Scan the listing for the word "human", and copy out each line where it is found.
──────── Supplied material
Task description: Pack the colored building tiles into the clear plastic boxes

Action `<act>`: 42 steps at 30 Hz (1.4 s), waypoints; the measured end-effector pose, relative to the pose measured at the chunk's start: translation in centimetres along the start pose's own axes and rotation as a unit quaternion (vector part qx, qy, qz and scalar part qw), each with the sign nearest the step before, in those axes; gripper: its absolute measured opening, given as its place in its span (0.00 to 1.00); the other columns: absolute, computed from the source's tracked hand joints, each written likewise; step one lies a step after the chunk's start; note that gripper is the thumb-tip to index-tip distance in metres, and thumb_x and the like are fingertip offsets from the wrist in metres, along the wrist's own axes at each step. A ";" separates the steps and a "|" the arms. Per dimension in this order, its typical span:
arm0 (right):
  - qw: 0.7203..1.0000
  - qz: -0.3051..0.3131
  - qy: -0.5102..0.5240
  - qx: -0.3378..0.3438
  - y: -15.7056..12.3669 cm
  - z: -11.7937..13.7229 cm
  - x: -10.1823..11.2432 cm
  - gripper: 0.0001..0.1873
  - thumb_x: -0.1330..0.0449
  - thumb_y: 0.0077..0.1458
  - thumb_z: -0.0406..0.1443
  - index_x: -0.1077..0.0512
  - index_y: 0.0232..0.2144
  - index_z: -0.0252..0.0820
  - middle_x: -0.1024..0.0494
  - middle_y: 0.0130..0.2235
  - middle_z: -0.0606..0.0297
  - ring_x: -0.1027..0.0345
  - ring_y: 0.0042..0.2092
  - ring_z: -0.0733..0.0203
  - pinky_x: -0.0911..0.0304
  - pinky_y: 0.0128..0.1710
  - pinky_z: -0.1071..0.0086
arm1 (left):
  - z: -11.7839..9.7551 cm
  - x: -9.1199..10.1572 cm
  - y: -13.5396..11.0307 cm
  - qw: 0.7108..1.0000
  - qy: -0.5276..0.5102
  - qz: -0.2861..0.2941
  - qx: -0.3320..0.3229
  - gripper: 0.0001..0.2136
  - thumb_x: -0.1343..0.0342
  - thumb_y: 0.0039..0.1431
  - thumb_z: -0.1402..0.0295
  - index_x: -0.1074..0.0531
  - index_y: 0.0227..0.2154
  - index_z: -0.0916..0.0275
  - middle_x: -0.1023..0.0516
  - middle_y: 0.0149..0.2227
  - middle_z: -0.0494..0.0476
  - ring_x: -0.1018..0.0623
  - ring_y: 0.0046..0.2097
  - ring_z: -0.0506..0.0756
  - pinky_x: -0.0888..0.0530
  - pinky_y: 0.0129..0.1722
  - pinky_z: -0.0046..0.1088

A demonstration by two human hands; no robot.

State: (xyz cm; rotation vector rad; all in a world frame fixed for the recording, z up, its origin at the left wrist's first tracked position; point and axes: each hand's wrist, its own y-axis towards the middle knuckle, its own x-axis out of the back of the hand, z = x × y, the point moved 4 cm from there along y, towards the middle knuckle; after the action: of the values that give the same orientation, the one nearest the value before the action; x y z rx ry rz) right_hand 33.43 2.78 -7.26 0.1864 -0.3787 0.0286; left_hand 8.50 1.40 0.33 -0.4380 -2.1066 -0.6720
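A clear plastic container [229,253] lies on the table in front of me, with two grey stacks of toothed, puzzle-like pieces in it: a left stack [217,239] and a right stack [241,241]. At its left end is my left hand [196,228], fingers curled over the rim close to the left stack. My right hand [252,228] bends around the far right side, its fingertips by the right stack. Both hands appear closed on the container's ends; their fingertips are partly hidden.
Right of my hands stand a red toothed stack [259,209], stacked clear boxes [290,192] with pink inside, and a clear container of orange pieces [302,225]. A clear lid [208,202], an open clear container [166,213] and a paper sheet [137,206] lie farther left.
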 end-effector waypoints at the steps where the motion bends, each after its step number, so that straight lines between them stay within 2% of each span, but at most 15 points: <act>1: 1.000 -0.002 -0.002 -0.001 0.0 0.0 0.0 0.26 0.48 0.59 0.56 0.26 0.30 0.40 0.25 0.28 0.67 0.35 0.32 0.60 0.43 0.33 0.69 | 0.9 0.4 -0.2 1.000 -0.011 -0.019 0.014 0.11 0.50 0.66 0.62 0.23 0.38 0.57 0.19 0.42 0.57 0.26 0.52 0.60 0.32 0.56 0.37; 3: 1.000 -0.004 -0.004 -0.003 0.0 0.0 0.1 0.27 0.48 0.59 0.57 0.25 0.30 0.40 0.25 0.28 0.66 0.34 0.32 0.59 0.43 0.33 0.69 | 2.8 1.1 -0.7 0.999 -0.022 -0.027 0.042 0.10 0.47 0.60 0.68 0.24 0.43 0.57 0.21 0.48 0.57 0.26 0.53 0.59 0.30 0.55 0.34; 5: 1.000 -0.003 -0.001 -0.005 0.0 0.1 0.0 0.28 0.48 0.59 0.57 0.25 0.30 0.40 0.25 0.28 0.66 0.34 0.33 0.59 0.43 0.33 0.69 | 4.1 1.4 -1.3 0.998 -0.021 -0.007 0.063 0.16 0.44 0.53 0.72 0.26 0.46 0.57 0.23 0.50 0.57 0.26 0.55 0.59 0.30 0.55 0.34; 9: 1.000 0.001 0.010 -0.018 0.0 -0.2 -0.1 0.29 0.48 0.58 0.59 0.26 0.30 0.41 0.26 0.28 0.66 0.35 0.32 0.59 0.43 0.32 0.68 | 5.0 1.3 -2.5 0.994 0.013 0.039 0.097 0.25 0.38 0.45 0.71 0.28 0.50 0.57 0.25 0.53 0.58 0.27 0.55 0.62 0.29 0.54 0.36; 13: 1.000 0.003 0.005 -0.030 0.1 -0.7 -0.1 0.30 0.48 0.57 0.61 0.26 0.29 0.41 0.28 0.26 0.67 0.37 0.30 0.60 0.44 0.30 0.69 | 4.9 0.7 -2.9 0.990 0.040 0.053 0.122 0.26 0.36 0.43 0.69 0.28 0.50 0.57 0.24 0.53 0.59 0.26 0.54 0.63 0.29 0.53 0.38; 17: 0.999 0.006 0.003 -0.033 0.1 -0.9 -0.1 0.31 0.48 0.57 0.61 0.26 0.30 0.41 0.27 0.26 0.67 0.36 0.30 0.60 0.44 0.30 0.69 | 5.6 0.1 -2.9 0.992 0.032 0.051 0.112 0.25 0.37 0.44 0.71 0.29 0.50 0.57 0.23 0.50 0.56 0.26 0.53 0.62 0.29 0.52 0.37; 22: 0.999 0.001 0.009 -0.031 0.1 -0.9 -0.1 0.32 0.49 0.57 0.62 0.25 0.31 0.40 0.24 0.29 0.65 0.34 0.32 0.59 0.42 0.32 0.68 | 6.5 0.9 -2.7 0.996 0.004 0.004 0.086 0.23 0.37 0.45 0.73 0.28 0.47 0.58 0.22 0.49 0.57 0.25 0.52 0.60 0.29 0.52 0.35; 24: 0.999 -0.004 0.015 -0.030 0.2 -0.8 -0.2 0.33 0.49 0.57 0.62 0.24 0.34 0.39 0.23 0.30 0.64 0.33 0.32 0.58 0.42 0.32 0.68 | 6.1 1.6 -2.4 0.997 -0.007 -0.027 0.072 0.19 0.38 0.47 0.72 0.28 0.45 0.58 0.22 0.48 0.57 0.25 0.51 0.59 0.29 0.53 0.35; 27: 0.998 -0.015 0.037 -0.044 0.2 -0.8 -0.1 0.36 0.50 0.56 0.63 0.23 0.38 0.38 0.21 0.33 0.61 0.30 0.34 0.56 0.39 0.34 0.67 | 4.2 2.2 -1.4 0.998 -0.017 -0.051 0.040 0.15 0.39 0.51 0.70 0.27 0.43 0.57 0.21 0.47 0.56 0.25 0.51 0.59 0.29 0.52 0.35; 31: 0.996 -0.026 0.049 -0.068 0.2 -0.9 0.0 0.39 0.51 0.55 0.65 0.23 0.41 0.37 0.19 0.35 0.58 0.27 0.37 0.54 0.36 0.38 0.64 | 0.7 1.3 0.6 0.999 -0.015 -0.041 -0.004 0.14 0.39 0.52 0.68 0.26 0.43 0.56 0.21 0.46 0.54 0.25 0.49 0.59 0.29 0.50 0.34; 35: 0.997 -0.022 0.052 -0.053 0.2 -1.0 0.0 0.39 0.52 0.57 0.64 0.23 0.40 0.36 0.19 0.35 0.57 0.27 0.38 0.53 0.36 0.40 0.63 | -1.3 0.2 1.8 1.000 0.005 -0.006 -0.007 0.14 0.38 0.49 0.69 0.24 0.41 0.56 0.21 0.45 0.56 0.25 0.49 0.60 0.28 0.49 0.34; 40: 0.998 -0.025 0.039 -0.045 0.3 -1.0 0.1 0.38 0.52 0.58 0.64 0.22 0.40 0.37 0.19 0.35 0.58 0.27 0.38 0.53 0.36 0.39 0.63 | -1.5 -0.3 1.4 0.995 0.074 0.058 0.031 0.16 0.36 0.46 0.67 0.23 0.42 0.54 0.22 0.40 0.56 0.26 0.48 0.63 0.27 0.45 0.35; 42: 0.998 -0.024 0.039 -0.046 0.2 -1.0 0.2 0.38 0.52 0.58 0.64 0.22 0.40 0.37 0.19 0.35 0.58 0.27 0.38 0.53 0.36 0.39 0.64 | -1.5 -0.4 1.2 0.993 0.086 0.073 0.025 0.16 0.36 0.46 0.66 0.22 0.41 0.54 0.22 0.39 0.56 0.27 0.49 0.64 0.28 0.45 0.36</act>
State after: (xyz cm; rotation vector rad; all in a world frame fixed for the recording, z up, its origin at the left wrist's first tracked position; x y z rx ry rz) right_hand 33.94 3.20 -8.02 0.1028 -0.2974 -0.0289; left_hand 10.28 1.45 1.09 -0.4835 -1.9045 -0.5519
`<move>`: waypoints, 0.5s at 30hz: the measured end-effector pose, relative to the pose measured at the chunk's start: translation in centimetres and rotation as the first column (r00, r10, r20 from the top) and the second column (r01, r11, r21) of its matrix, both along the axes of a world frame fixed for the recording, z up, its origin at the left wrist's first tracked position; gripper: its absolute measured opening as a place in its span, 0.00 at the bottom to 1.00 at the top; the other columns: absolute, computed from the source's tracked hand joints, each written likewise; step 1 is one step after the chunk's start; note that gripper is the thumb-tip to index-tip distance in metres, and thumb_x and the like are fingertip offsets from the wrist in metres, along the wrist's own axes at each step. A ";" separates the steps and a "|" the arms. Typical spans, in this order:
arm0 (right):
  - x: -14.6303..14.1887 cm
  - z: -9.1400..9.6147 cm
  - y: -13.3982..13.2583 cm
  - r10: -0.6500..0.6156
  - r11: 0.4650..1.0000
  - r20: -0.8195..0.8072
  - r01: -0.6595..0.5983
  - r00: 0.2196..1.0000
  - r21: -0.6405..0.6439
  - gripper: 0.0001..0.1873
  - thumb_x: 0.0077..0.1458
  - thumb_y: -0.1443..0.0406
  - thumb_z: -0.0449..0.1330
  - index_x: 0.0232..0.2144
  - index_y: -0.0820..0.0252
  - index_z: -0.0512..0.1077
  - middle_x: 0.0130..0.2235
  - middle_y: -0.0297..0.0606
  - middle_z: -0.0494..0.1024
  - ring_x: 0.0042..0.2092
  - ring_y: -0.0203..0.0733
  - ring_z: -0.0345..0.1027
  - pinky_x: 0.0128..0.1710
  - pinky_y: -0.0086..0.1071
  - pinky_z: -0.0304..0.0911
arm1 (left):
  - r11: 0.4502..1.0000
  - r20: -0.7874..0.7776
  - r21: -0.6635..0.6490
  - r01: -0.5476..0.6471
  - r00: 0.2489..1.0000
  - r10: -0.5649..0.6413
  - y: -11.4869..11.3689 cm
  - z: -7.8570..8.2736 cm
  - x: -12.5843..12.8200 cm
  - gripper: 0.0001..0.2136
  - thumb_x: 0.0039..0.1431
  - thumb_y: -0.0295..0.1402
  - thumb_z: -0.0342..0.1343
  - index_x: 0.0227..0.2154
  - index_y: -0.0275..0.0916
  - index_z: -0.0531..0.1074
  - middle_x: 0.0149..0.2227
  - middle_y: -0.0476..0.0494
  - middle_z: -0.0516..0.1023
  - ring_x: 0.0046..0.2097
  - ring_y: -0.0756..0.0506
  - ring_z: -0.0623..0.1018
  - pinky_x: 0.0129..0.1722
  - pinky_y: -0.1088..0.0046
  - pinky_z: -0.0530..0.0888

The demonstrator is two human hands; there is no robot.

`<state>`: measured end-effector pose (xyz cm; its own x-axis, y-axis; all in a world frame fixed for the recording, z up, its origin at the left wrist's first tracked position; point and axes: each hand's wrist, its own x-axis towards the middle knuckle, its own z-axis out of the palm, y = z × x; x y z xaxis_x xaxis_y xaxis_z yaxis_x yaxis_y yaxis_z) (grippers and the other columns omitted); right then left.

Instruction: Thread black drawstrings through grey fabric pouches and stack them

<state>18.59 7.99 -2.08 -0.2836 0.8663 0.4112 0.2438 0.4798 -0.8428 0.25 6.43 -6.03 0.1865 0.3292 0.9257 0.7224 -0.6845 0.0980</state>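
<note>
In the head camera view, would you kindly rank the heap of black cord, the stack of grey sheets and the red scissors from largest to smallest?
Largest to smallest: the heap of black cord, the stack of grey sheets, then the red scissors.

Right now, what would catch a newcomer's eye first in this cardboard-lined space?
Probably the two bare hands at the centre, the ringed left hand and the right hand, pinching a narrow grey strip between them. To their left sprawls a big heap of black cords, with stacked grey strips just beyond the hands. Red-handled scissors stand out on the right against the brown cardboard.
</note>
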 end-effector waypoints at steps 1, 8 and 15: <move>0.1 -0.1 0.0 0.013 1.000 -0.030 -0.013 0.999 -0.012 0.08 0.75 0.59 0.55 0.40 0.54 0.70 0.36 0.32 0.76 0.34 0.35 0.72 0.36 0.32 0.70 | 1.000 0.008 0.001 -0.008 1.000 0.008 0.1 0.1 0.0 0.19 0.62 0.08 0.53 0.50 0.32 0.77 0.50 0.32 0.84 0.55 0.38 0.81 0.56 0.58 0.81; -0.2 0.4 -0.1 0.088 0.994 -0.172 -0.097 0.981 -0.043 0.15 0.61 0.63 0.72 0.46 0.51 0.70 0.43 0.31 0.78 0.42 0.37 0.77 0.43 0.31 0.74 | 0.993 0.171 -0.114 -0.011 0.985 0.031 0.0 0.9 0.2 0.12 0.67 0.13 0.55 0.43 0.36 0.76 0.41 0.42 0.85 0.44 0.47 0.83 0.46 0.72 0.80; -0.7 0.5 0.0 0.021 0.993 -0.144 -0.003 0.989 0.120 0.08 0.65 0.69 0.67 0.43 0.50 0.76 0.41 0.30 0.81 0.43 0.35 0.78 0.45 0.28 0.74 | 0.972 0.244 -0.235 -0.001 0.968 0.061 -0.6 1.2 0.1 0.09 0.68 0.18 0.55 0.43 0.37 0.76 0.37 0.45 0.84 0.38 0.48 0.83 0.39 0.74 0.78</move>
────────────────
◆ **Solved problem**
A demonstration by two human hands; no robot.
The demonstrator is two human hands; there is no robot.

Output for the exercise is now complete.